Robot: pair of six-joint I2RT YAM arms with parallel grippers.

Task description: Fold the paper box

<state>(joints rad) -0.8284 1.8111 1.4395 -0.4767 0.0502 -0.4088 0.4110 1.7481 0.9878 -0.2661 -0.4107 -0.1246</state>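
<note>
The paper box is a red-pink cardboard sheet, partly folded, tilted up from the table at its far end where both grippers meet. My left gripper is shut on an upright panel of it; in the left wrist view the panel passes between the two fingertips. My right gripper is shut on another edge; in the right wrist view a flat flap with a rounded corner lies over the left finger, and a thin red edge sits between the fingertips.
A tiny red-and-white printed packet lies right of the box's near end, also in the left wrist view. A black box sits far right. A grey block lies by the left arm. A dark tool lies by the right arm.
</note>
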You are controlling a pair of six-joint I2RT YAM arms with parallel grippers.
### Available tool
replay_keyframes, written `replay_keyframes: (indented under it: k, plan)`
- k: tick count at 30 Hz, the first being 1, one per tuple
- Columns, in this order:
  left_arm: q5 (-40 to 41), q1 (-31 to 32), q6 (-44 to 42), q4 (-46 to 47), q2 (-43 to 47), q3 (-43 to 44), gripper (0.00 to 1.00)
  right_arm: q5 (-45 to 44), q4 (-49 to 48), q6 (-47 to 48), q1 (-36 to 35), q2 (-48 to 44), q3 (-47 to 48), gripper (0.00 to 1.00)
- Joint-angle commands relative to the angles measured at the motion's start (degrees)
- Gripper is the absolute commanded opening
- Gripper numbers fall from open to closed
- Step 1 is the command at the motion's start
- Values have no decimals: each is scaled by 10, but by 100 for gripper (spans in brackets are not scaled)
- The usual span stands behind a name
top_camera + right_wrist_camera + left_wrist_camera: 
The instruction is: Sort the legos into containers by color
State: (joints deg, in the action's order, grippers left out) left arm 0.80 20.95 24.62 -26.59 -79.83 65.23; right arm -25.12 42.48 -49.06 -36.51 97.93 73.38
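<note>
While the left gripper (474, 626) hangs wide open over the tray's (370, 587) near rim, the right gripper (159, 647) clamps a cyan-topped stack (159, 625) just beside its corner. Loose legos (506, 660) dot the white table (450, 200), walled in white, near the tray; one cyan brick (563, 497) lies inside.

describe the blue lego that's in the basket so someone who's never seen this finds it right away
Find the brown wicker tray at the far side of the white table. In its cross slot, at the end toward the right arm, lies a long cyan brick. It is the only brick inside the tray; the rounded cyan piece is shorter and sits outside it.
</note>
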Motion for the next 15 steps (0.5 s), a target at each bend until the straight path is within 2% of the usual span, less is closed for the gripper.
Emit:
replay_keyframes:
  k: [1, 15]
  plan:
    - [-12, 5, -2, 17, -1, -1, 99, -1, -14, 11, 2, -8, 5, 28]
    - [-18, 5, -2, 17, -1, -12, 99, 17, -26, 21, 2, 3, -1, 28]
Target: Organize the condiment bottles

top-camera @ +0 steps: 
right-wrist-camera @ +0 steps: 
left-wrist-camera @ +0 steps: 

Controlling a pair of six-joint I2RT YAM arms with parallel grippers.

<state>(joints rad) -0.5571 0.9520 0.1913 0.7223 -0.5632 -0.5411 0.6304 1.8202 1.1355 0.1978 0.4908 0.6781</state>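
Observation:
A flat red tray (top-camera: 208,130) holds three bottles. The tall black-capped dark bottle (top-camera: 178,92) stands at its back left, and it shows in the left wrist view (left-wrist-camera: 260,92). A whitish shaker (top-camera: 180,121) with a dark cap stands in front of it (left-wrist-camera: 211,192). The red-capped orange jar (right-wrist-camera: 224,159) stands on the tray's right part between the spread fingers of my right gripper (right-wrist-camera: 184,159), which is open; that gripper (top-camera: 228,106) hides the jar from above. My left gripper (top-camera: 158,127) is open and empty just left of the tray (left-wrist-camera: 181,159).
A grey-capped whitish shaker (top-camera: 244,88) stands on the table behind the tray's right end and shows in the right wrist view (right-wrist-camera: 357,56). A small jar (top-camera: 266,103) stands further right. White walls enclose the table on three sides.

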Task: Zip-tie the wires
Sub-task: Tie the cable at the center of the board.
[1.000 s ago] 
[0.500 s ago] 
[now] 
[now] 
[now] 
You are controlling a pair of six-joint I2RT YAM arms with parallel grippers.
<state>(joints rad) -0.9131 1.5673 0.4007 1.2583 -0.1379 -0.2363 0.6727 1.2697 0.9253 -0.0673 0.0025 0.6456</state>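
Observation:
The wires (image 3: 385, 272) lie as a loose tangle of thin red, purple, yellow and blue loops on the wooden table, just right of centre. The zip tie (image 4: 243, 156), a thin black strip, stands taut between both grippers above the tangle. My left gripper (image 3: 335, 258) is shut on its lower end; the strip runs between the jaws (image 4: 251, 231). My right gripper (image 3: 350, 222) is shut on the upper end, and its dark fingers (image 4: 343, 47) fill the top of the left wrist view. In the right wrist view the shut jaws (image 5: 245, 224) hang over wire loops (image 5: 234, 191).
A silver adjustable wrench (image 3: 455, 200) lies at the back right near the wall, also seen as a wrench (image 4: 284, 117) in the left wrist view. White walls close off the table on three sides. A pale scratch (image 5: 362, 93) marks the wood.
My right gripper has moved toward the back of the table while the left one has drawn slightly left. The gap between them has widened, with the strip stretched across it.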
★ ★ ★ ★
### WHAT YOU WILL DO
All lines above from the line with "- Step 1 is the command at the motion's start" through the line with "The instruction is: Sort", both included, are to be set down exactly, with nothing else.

### EXERCISE RESULT
- Step 1 is the command at the motion's start
- Values have no decimals: each is scaled by 10, but by 100 for gripper (spans in brackets are not scaled)
- The usual span stands behind a name
top_camera + right_wrist_camera + left_wrist_camera: 
The instruction is: Sort the legos into containers by color

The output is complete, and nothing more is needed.